Auf einem Bildschirm ist das Porträt einer Frau in Frontalansicht zu sehen. Mit beiden Händen berührt sie ihr Gesicht - streicht über die Wangen, bedeckt die Augen. Der Ausdruck verändert sich ständig, wechselt zwischen Lächeln und ernstem Schauen. Gestures nennt sich das Schwarzweißvideo von Hannah Wilke aus dem Jahr 1974. Es ist Teil einer Ausstellung der Wiener Generali Foundation, die sich dem Körper in seiner Sprachlichkeit widmet.

Gebärdensprache

Bereits der von dem Philosophen Gilles Deleuze übernommene Satz "Dass die Körper sprechen, auch das wissen wir seit langem" als Titel der Schau verweist auf den theoretischen Hintergrund. Anhand von 23 künstlerischen Positionen gehen Hemma Schmutz und Tanja Widmann der Körpergeste in all ihrer Vieldeutigkeit und Widersprüchlichkeit nach. Wegweisend war für die beiden Kuratorinnen neben Gilles Deleuze der Kunstwissenschafter Aby Warburg, der in den dreißiger Jahren eine kulturwissenschaftliche Studie über die Gebärdensprache machte, bei der er die "Pathosformeln" der Antike mit jenen der Renaissance verglich.
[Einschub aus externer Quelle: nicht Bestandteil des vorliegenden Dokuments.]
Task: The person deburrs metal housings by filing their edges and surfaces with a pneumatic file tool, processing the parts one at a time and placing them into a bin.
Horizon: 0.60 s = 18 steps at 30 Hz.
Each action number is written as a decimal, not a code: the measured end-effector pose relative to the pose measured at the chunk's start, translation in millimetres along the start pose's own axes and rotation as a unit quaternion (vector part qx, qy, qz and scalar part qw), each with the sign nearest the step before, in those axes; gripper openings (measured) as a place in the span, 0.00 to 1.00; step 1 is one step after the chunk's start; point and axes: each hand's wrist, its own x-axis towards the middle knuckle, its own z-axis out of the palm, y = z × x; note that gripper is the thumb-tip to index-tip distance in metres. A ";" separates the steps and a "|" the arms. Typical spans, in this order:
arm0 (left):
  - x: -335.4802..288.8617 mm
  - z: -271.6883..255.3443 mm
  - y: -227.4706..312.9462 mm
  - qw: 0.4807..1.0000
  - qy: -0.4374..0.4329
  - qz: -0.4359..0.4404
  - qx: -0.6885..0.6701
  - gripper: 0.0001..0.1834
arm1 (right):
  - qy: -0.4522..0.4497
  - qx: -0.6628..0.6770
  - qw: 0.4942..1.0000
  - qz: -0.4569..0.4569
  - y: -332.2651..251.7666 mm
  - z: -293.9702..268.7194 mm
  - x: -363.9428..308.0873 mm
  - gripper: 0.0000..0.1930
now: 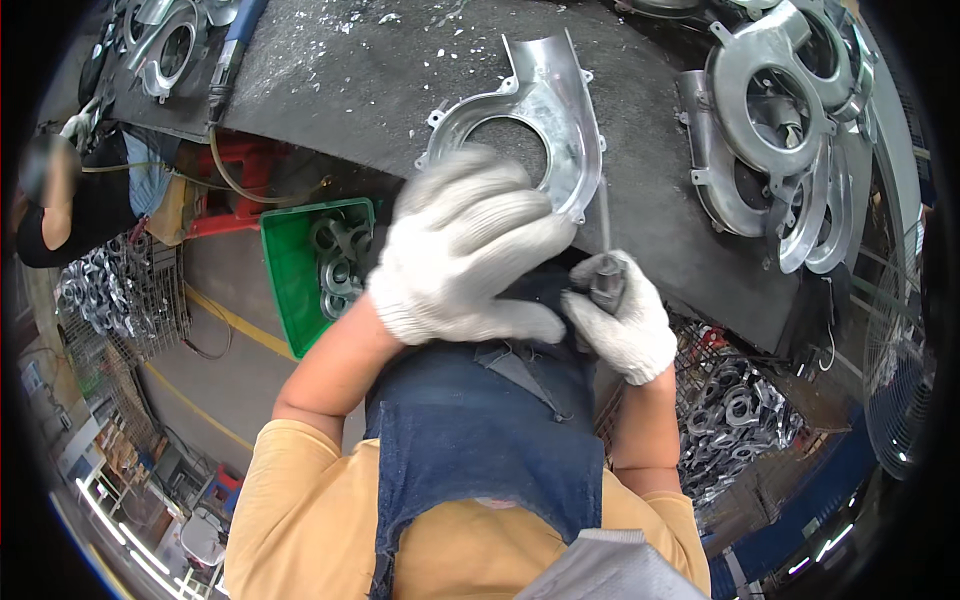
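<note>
A silver cast-metal blower housing (575,125), shaped like a scroll with a round opening, lies on the dark workbench (380,90) in front of me. My left hand (475,240), in a white knitted glove, is over the housing's near left edge. Its thumb stands apart from the fingers, and motion blurs it a little; contact with the housing cannot be made out. Beside the near right edge, my gloved right hand (630,320) is closed around a hand tool with a slim metal shaft (605,215). The grey grip shows between the fingers, and the shaft points away from me.
More metal housings (770,130) are stacked at the bench's right side. At the far left lie other housings (175,60) and a blue-handled tool with a hose (232,60). A green bin (285,280) and wire baskets (740,420) hold metal parts. Another person (85,200) works at left.
</note>
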 end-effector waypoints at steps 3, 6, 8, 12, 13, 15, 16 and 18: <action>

Anhand von 79 Bildtafeln zeigte Warburg in seinem "Mnemosyne Atlas" auf, dass ein und dieselbe Geste in unterschiedlichen Epochen und Zusammenhängen einmal Angst, einmal Freude, einmal Aggression ausdrücken kann. Warburgs Ansatz wird in der Generali Foundation anhand von unprätentiös an die Wand gehefteten Reproduktionen zitiert.

Angst, Freude, Aggression

Abgesehen davon ist die Ausstellung keineswegs historisch orientiert. In vier Abschnitte ("Manöver", "Ich mache Kunst", "Masken" und "Men in the Cities") gegliedert, präsentiert die Schau Bilder, Zeichnungen, Fotos, vor allem aber Videos von Künstlern wie Allan Kaprow, Rosemarie Trockel, Martha Jungwirth und Maria Hahnenkamp. Zeitlich wird ein Bogen von den frühen siebziger Jahren bis heute gespannt. Im Vordergrund steht nicht die große, dramatische Körpergeste, sondern der subtile Umgang mit der Gebärdensprache. Wildes lautes Agieren als Ausdruck künstlerischer Freiheit wird ironisiert - etwa in John Baldessaris 1971 entstandenem Video "I Am Making Art". Diesen Satz spricht Baldessari in dem gleichnamigen Video immer wieder aus und agiert dabei heftig gestikulierend mit seinem Körper. Dass er dabei den Akt der exaltierten Geste, das Schwingen des Pinsels, wie ihn die Maler des Action Painting der sechziger Jahre noch praktizierten, auf die Schaufel nimmt, ist unübersehbar.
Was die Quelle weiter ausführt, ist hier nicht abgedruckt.